» Work to complete:
Would you show every line from the records that holds "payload"?

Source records

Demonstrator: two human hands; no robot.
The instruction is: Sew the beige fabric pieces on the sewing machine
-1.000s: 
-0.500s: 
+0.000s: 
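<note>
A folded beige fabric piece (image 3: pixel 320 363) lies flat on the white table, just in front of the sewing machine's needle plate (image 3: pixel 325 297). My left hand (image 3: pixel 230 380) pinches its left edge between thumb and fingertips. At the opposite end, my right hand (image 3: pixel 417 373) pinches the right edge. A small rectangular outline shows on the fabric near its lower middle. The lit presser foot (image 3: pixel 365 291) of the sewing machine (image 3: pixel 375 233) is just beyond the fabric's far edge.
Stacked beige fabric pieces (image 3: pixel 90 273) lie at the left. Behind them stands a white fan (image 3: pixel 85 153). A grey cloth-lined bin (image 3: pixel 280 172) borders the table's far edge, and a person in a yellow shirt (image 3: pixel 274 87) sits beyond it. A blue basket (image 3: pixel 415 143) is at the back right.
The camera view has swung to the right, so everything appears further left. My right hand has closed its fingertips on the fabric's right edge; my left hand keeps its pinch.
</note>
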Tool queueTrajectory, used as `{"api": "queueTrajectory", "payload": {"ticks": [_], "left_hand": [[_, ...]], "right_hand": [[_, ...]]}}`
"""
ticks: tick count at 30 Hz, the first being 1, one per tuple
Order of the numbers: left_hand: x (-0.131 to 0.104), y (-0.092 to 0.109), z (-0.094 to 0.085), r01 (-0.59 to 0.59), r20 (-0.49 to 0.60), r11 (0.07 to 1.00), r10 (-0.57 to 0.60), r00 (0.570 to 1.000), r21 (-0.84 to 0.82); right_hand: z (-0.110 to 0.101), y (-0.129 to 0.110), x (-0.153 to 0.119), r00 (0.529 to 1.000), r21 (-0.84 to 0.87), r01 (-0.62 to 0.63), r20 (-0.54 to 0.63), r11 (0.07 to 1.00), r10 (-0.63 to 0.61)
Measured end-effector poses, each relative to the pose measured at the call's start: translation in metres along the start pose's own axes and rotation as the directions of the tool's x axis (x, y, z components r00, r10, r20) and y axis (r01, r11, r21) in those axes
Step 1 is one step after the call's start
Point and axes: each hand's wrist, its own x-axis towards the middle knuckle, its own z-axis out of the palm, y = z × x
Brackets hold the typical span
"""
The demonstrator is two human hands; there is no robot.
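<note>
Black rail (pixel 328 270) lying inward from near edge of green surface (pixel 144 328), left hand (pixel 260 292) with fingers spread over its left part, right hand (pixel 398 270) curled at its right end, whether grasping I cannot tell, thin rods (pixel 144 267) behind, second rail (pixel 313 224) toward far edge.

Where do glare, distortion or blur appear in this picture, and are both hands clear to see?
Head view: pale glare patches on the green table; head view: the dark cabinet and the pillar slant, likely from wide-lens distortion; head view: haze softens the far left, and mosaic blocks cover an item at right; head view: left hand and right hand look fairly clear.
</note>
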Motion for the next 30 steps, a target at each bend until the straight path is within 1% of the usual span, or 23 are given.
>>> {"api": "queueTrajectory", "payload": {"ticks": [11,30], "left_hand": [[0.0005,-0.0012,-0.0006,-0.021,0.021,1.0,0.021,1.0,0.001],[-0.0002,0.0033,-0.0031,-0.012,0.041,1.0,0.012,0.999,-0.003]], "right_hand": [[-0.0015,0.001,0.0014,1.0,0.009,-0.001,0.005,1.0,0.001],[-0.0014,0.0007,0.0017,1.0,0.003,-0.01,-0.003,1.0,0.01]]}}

» Answer box:
Tool queueTrajectory, used as `{"api": "queueTrajectory", "payload": {"ticks": [_], "left_hand": [[_, ...]], "right_hand": [[_, ...]]}}`
>>> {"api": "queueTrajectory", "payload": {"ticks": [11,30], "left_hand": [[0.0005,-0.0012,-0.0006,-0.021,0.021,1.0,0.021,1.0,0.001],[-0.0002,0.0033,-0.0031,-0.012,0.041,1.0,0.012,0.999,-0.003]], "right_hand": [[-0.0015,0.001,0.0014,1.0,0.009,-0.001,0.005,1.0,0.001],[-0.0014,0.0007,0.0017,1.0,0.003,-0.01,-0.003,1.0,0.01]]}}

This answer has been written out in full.